'''

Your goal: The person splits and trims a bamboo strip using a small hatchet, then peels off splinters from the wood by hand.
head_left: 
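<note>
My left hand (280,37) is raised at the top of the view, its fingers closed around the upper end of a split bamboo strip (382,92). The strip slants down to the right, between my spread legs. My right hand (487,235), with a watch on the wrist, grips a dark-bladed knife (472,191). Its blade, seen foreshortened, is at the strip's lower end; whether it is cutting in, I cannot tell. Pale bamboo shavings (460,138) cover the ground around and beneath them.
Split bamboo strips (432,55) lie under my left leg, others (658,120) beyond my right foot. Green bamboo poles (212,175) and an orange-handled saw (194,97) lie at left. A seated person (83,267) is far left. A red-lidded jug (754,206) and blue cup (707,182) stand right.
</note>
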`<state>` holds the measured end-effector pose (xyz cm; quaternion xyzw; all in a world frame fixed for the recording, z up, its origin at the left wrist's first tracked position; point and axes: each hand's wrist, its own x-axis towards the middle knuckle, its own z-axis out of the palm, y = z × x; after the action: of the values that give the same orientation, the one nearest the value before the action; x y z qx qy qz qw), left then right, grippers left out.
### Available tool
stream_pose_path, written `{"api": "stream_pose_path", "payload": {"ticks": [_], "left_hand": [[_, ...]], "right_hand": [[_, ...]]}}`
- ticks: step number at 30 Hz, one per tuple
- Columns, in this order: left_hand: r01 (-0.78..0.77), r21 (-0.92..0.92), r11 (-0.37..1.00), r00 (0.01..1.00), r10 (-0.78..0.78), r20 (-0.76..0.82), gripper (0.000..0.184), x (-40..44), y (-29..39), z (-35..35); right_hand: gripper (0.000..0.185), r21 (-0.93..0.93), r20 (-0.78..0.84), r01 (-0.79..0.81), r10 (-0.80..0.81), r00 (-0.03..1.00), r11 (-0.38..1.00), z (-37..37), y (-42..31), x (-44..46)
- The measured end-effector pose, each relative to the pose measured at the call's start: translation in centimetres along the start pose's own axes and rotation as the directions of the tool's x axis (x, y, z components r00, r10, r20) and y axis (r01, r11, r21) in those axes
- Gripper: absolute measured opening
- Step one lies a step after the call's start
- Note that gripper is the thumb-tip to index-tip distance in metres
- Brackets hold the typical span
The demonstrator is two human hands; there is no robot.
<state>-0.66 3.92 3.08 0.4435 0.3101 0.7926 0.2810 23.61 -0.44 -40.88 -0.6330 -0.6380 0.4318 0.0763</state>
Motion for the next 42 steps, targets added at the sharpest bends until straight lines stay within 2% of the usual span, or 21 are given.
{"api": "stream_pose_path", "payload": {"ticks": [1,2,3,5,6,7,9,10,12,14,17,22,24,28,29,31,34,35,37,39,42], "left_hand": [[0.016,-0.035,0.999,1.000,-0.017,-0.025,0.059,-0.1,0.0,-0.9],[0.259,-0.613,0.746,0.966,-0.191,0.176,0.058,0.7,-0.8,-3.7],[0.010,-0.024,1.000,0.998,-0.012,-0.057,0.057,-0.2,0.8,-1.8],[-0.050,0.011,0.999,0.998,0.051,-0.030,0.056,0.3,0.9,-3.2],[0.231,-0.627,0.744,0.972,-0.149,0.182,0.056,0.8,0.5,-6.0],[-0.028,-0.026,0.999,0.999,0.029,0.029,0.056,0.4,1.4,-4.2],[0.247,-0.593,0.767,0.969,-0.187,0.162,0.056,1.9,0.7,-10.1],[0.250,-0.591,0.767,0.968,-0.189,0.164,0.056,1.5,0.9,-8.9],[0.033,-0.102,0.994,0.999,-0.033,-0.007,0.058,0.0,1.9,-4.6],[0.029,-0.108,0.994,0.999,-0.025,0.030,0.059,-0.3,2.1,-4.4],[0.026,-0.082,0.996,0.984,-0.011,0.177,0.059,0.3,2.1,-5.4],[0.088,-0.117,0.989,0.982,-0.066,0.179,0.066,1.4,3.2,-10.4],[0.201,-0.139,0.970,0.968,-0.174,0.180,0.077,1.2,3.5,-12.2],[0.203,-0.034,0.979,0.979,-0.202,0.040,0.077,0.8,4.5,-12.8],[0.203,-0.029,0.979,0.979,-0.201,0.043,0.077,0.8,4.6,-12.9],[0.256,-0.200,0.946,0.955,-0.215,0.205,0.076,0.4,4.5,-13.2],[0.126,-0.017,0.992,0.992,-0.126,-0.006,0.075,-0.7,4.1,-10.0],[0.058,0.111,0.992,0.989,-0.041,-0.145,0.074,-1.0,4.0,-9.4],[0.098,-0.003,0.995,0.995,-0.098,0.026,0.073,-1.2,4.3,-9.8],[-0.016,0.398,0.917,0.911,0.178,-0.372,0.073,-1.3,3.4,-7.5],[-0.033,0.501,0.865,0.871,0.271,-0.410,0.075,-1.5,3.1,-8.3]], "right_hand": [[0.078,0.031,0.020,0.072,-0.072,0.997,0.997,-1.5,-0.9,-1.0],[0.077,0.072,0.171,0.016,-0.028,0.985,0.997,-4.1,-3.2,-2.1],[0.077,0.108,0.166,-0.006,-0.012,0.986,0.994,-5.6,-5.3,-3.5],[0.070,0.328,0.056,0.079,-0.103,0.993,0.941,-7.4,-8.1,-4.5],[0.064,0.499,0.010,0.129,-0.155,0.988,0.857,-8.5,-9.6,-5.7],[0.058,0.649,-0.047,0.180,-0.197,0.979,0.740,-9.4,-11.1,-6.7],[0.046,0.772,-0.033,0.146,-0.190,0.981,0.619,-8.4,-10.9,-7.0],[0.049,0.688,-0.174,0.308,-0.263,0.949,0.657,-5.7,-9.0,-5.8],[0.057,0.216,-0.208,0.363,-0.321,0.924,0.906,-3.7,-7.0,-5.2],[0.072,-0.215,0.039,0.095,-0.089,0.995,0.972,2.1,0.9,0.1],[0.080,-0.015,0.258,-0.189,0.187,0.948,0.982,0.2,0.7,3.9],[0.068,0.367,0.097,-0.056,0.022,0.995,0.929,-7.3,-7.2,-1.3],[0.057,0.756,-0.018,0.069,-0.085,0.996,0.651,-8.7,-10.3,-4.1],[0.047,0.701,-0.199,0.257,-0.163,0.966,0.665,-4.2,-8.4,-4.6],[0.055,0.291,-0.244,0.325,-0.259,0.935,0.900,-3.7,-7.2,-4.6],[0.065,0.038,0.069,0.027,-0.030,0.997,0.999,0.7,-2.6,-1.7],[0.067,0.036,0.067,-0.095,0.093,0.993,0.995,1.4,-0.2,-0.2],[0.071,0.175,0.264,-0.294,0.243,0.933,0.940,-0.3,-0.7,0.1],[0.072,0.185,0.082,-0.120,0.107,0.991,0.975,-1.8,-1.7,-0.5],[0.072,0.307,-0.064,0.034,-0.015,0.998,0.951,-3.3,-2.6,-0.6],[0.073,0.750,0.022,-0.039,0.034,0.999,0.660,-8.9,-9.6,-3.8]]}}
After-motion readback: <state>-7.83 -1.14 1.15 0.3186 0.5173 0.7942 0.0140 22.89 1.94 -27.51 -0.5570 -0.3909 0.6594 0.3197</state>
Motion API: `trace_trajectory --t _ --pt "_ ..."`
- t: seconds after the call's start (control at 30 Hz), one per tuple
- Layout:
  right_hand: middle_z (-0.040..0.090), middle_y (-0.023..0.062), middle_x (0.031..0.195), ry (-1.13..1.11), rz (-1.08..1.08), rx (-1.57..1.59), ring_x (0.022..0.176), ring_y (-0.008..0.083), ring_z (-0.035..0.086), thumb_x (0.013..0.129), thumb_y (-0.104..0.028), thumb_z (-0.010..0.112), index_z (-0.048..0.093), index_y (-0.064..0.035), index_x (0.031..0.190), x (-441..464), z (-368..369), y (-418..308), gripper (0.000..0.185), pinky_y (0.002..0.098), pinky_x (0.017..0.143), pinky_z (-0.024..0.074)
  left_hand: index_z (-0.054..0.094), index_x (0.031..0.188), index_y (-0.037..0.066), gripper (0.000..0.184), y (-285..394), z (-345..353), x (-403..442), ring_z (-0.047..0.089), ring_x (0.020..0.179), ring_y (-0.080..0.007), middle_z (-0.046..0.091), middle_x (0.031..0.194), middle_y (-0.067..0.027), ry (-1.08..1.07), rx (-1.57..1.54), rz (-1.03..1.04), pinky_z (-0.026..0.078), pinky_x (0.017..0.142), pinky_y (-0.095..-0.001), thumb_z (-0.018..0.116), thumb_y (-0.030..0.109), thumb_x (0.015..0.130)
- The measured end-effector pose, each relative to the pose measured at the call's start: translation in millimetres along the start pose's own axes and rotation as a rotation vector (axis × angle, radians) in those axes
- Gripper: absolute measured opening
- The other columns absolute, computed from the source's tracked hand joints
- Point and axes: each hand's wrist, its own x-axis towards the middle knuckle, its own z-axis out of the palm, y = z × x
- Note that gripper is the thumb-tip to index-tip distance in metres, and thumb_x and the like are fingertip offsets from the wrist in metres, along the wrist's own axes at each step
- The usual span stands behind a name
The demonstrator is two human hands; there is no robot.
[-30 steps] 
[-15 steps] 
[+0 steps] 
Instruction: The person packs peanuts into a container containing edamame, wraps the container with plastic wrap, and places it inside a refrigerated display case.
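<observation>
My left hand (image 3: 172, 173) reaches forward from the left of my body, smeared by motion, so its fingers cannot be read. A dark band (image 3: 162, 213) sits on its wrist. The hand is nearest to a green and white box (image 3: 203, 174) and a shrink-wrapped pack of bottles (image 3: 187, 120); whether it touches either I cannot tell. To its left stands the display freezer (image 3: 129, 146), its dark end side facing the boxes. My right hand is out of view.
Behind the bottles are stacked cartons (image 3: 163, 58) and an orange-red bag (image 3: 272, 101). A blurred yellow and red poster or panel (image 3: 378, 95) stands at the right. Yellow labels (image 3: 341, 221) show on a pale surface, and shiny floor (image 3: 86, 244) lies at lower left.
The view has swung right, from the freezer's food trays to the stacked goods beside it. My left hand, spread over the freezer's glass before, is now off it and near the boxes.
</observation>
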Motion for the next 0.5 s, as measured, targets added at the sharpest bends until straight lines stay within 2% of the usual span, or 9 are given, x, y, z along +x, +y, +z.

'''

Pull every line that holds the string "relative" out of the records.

Output for this exercise:
- The measured end-effector pose, each relative to the pose measured at the call's start: translation in centimetres along the start pose's own axes and rotation as the directions of the tool's x axis (x, y, z components r00, r10, r20) and y axis (r01, r11, r21) in those axes
- The measured end-effector pose, each relative to the pose measured at the call's start: translation in millimetres along the start pose's own axes and rotation as a rotation vector (axis × angle, radians) in those axes

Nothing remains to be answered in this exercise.